Edit: Changed the title.
Or, why I no longer agree with the standard LW position on AI anymore.
In a sense, this is sort of a weird post compared to what LW usually posts on AI.
A lot of this is going to depend on some posts that changed my worldview on AI risk, and they will be linked below:
Deceptive alignment skepticism sequence, especially the 2nd post in the sequence is here:
Evidence of the natural abstractions hypothesis in action:
https://www.lesswrong.com/posts/BdfQMrtuL8wNfpfnF/natural-categories-update
https://www.lesswrong.com/posts/obht9QqMDMNLwhPQS/asot-natural-abstractions-and-alphazero#comments
Summary: The big updates I made was that deceptive alignment was way more unlikely than I thought, and given that deceptive alignment was a big part of my model of how AI risk would happen (about 30-60% of my probability mass was on that failure mode), that takes a big bite out of the probability mass of extinction enough to make increasing AI capabilities having positive expected value.
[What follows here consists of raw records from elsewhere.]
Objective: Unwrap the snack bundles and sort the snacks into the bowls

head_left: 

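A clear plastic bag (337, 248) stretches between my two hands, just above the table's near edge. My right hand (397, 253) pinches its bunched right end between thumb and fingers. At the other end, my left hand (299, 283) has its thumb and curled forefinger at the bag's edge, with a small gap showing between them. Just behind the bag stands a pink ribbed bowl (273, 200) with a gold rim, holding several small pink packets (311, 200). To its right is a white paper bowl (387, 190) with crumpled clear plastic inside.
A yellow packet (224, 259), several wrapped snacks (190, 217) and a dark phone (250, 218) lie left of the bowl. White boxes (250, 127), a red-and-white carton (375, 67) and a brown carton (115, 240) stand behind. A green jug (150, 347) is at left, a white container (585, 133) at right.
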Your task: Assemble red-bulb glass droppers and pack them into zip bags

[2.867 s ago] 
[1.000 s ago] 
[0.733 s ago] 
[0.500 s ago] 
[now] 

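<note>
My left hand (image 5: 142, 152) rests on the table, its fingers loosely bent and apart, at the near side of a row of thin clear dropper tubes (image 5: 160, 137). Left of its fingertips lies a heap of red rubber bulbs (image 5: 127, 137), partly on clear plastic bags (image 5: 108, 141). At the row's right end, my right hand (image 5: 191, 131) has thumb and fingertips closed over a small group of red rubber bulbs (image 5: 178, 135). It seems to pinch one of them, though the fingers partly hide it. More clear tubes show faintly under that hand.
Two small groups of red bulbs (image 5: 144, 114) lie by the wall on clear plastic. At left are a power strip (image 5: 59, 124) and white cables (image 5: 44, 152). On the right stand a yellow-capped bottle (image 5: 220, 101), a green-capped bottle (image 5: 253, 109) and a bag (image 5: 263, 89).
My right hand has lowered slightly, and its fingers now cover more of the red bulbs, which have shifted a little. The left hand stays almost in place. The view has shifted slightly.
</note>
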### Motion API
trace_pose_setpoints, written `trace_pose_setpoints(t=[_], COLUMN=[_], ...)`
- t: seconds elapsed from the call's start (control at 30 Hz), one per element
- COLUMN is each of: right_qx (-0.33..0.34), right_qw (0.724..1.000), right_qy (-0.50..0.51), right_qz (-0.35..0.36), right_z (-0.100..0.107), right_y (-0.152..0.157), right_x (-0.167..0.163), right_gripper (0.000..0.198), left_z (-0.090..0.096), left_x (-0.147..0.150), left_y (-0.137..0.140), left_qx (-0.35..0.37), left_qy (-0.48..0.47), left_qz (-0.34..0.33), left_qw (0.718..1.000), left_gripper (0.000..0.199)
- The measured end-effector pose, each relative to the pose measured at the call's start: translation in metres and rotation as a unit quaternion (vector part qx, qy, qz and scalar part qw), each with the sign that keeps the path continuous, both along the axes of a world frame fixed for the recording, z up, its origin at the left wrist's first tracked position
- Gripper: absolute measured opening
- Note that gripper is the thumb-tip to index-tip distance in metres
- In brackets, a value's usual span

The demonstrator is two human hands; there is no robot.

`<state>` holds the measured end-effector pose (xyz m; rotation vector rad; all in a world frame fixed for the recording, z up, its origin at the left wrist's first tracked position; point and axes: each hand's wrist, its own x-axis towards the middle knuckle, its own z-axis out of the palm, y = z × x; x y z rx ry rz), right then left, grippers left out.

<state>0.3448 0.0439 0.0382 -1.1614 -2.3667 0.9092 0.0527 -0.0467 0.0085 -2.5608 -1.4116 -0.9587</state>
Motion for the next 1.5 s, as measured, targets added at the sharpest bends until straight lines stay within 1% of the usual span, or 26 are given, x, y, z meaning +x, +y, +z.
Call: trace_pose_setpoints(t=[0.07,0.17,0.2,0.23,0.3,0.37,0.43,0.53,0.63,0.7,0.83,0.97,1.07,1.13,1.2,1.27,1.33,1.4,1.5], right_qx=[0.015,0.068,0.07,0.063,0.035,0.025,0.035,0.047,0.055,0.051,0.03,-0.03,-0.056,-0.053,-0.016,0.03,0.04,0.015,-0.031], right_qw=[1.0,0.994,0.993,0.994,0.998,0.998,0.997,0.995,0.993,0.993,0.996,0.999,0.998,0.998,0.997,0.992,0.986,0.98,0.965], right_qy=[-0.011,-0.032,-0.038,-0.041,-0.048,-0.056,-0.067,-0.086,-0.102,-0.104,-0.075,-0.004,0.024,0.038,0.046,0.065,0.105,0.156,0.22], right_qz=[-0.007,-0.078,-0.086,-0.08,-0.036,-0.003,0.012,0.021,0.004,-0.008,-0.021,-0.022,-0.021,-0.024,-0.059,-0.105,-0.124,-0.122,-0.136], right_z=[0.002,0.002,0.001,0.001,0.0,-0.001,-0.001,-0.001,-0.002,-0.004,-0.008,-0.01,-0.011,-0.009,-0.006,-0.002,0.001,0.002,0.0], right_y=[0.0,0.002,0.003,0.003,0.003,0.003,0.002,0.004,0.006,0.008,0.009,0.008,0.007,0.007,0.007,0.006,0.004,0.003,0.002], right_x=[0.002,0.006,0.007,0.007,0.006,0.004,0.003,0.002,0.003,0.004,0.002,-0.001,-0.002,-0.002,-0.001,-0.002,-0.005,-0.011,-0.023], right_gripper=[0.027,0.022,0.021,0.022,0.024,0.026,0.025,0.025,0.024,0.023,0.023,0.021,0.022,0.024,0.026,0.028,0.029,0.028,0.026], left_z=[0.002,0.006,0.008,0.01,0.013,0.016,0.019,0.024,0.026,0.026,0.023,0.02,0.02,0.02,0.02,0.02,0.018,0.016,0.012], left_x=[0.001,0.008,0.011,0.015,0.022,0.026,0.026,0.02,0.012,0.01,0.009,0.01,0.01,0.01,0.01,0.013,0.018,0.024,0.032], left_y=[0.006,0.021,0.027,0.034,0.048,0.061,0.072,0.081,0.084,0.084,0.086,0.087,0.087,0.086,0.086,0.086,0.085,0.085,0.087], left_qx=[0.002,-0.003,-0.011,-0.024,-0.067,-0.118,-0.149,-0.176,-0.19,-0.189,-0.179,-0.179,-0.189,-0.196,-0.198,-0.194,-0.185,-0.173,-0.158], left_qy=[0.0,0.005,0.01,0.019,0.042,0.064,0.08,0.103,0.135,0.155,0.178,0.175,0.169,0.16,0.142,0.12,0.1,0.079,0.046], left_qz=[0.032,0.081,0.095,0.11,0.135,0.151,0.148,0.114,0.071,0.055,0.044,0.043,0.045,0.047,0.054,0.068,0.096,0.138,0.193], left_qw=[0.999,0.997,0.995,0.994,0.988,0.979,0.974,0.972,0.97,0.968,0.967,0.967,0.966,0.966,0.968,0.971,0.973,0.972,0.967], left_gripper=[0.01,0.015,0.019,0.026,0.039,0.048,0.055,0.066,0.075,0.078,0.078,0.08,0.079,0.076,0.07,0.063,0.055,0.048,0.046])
Combine this with the evidence that at least some form of the natural abstractions hypothesis is being borne out by empirical evidence, and I now think the probabilities of AI risk have steeply declined to only 0.1-10%, and all of that probability mass is plausibly reducible to ridiculously low numbers by going to the stars and speeding up technological progress.
In other words, I now believe a significant probability, on the order of 50-70%, that alignment is solved by default.
EDIT: While I explained why I increased my confidence in alignment by default in response to Shiminux, I now believe that for now I was overconfident on the precise probabilities on alignment by default.
What implications does this have, if this rosy picture is correct?
The biggest implication is that technological progress looks vastly positive, compared to what most LWers and the general public think.
This also implies a purpose shift for Lesswrong. For arguably 20 years, the site was focused on AI risk, though it arguably exploded with LLMs and actual AI capabilities being released.
What it will shift to is important, but assuming that this rosy model of alignment is correct, then I'd argue a significant part of the field of AI Alignment should and can change purpose to something else.
As for Lesswrong, I'd say we should probably focus more on progress studies like Jason Crawford and inadequate equilibria and how to change them.
I welcome criticism and discussion of this post, due to it's huge implications for LW.
You're choosing a certain death for 32% of currently living humans. Or at least, the humans alive after [some medical research interval] at the time the AGI delay decision is made.
The [medical research interval] is the time it requires, withly massively parallel research, for a network of AGI systems to learn which medical interventions will prevent most forms of human death, from injury and aging. The economic motivation for a company to research this is obvious.
Delaying AGi is choosing to shift the time until [humans start living their MTBF given perfect bodies and only accidents and murder, which is thousands of years], 20 years into the future.
Note also that cryonics could be made to work, with clear and convincing evidence including revival of lab mammals, probably within a short time. That [research interval until working cryo] might be months.
Personally as a member of that subgroup, the improvement in odds ratio for misaligned AI for that 20 year period would need to be greater than 32%, or it isn't worth it. Or essentially you'd have to show pDoom really was almost 1.0 to justify such a long delay.
Basically you would have to build AGIs and show they all inherently collaborate with each other to kill us by default. Too few people are convinced by EY, even if he is correct.